Paulina Paga (Socio-cultural animator, Lublin)
Initiator of the Museum of Housing Estates, in the Lublin Housing Cooperative. Laureate of the Scholarship of Minister of Culture and National Heritage. She facilitates the processes of involving residents in the life of their neighbourhoods. She creates situations of dialogue between local governments, business, social institutions, NGOs and residents. She designs the processes of “education in action”, she gained her first experience working for the Laundry Association in Birmingham, which focuses on strengthening dialogue in the transformation of the immediate area. She combines the anthropological and production perspective, she graduated from Cultural Studies at the University of Warsaw.
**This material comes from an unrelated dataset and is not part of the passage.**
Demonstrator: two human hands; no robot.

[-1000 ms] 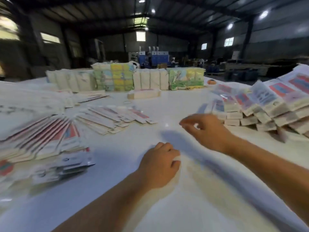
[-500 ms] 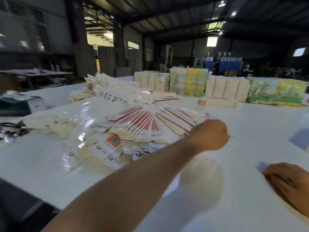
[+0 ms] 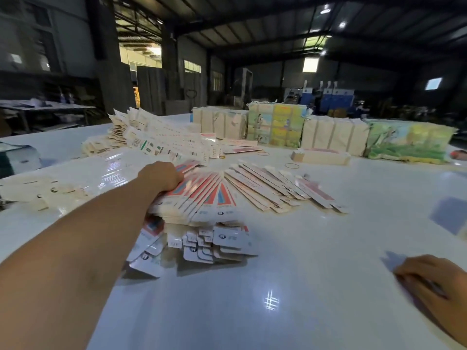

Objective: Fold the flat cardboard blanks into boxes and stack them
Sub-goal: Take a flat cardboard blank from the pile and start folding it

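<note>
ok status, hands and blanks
Left hand on the fanned red blanks, grip unclear. Right hand flat on table. Nothing blocking.

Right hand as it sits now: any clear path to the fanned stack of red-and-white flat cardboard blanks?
Probably yes. The right hand rests on the glossy white table, and only bare tabletop lies between it and the fanned red-and-white flat cardboard blanks. The left hand already rests on them.

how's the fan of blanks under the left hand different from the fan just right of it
The red-striped fan shows bold red and blue print; the pale fan looks mostly cream. The left hand rests on the red-striped fan; nothing touches the pale fan. Both lie flat, splayed on the white table.
</note>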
She is the co-creator of the cross-sector platform Actors of Urban Change, created at the. R. Bosch Foundation in Berlin, supporting the processes of changes in the spatial relations of metropolises in the countries of the Eastern Partnership and Southern Europe. She runs the Open Land Foundation and her own business.
Kacper Kępiński (Architect, Educational project specialist at National Institute of Architecture and Urban Planning)
Architect and local activist in Krakow. Member of Foundation Institute of Architecture. He coordinated educational projects on modernist architecture (Krakow Routes of Modernism www.szlakmodernizmu.pl), took a part in production of exhibitions such as “Impossible Objects” (Polish Pavilion at Venice Biennale 2014) and “Home at last. Polish house during the transition” (Museum of Modern Art in Warsaw, 2016). He studied at Politechnika Krakowska, Hogeschool van Amsterdam, Copenhagen School of Design and Technology and École Nationale Supérieure d’Architecture de Paris-Belleville.